Yes, fingerprint is something that someone may leave behind unintentionally and keeping that in mind your text starts to make a whole lot of more sense although this should be somehow made more clear to the reader so that people know that this is not that kind of "exact science", but rather good tips that are results from physical properties & practical tests. I need to think about how to do this before I start fixing the page.

Quote:

Well, I just thought that a list full of signatures (fingerprints, if you prefer) of how the devices respond when the pin-8 is flipped would be more than enough examples of how the bits react on that specific detection condition.

I now also understood that these "mystic numbers" are not so mystic after all... I think I was too deep in my mind on thinking things like reading serial communication from graphics tablets and such... If I got it correctly these are just list of results after sending 1.5 "clocks" and reading PSG register 14 (AND #3F) @ each rising and falling edge... Not really magical ID-bytes that are read back with various different undocumented ways...

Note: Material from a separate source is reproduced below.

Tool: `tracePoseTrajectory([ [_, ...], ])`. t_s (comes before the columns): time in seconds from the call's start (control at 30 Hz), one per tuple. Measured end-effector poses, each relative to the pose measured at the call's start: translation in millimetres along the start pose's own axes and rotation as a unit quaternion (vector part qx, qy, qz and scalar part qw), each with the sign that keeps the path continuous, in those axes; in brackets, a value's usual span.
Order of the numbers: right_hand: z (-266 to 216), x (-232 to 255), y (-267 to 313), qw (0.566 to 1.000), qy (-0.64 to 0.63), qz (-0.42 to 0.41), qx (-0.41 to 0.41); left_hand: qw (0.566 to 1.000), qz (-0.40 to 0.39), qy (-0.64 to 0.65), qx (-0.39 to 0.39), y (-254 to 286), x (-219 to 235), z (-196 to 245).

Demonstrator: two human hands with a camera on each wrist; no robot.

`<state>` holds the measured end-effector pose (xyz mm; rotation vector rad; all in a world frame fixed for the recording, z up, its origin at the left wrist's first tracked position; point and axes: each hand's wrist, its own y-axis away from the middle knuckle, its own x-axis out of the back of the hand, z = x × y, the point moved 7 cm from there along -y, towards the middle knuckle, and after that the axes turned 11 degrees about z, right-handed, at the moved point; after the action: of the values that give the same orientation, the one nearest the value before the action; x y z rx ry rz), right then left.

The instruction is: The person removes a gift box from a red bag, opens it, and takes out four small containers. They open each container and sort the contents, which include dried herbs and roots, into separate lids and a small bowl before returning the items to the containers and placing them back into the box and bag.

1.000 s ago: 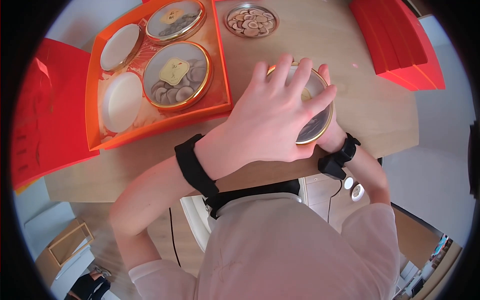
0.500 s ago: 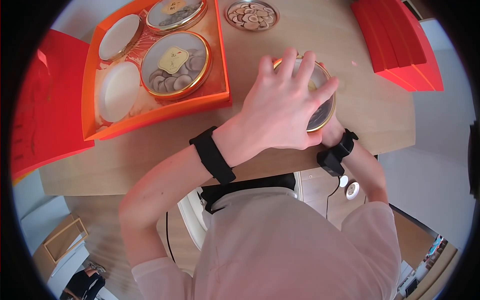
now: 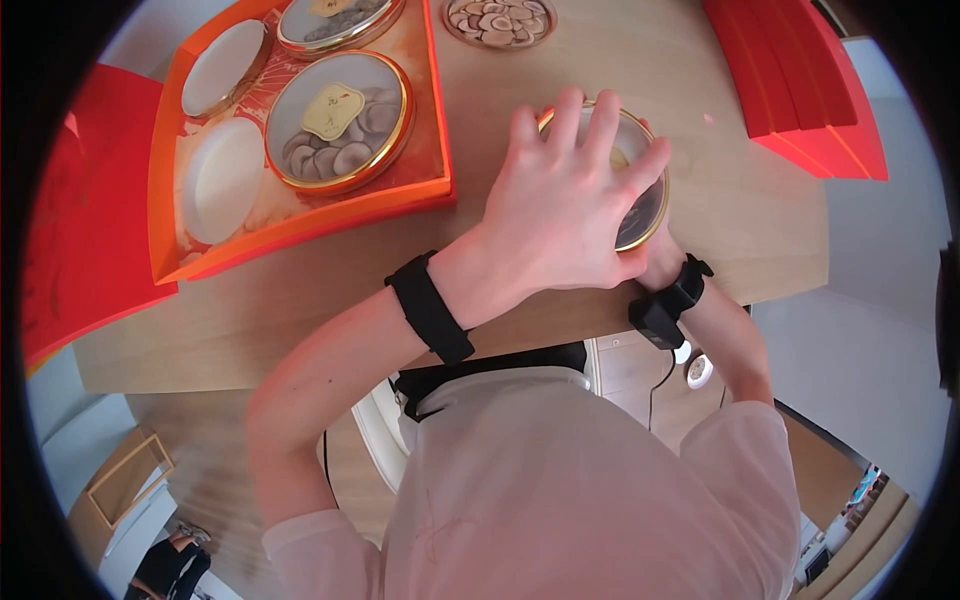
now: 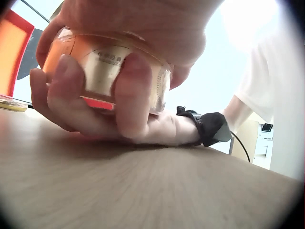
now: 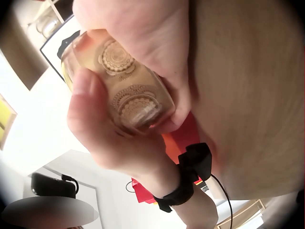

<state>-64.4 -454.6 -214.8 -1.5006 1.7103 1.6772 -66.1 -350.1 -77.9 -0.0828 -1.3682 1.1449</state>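
Gold rims the lid (image 3: 647, 208) of a round, clear jar (image 5: 136, 85) embossed like lace, held just above the wood-grained table (image 3: 740, 205). The left hand (image 3: 560, 205), fingers spread, grips the lid from above; the right hand (image 4: 100, 122) curls round the side. Left of the grip, an orange box (image 3: 320, 217) holds more jars (image 3: 333, 112); beyond, a dish (image 3: 500, 47) of slices (image 3: 505, 20).

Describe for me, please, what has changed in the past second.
The left forearm has swung slightly rightward, toward the jar. The orange box now sits a little higher and farther left in the head view, apparently from camera movement. Nothing was taken hold of or let go: the left hand keeps its grip from above, and the right hand still holds the jar too.
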Motion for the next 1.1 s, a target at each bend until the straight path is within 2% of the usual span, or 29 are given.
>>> tracePoseTrajectory([
  [0.2,2,-5,5,0.999,-0.009,-0.050,-0.013,1.000,0.006,0.003,0.010,-4,0,-1],
  [0.37,1,-2,6,1.000,0.005,-0.009,-0.001,1.000,0.006,-0.003,0.013,-5,2,0],
  [0.93,3,-24,14,0.998,-0.042,-0.025,0.028,0.999,0.030,0.030,0.033,0,0,-7],
  [1.0,6,-29,17,0.997,0.001,0.053,0.055,0.998,0.033,0.047,0.018,0,3,-8],
  [1.03,8,-44,28,0.987,0.048,0.131,0.081,0.998,0.038,0.057,0.005,0,7,-8],
  [1.07,11,-46,32,0.991,0.042,0.116,0.059,0.997,0.042,0.068,-0.008,-1,12,-8],
  [1.1,14,-48,35,0.994,0.036,0.101,0.037,0.996,0.007,0.074,-0.044,-2,15,-6],
])
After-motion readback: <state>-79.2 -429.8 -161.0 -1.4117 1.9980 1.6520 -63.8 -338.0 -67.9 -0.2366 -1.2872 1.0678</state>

Yes, this thing now makes lot more sense. Maybe I was too tired or something when I started to read this first time... You know... When you get it wrong once, it is very hard to turn your brains to read it correctly after that... but I must say your explanation helped a lot. Thanks (and sorry again)

Par NYYRIKKI

Enlighted (6067)

Portrait de NYYRIKKI

02-04-2019, 17:44

FYI: I rewrote the MSX-HID page descriptions... I think I managed to keep all of the actual information, but I removed all the confusing stuff.

Par Danjovic

Champion (336)

Portrait de Danjovic

02-04-2019, 20:15

Indeed, 'fingerprint' makes way more sense than 'signature', as the latter connotes a 'de jure' standard.

Words are a bitch!

Speaking of the devil, I have another example - I hope less controversial - of an innacurate term on that wiki page: The word PWM is being used to categorize the devices that acts like the standard MSX paddle, but while the monostable inside the paddle _do_ respond to a pulse with a variable time, it _does_not_ modulate a cyclic wave. Another term, more exact, would fit better, like "Time Encoded" or "Variable Pulse Width" devices.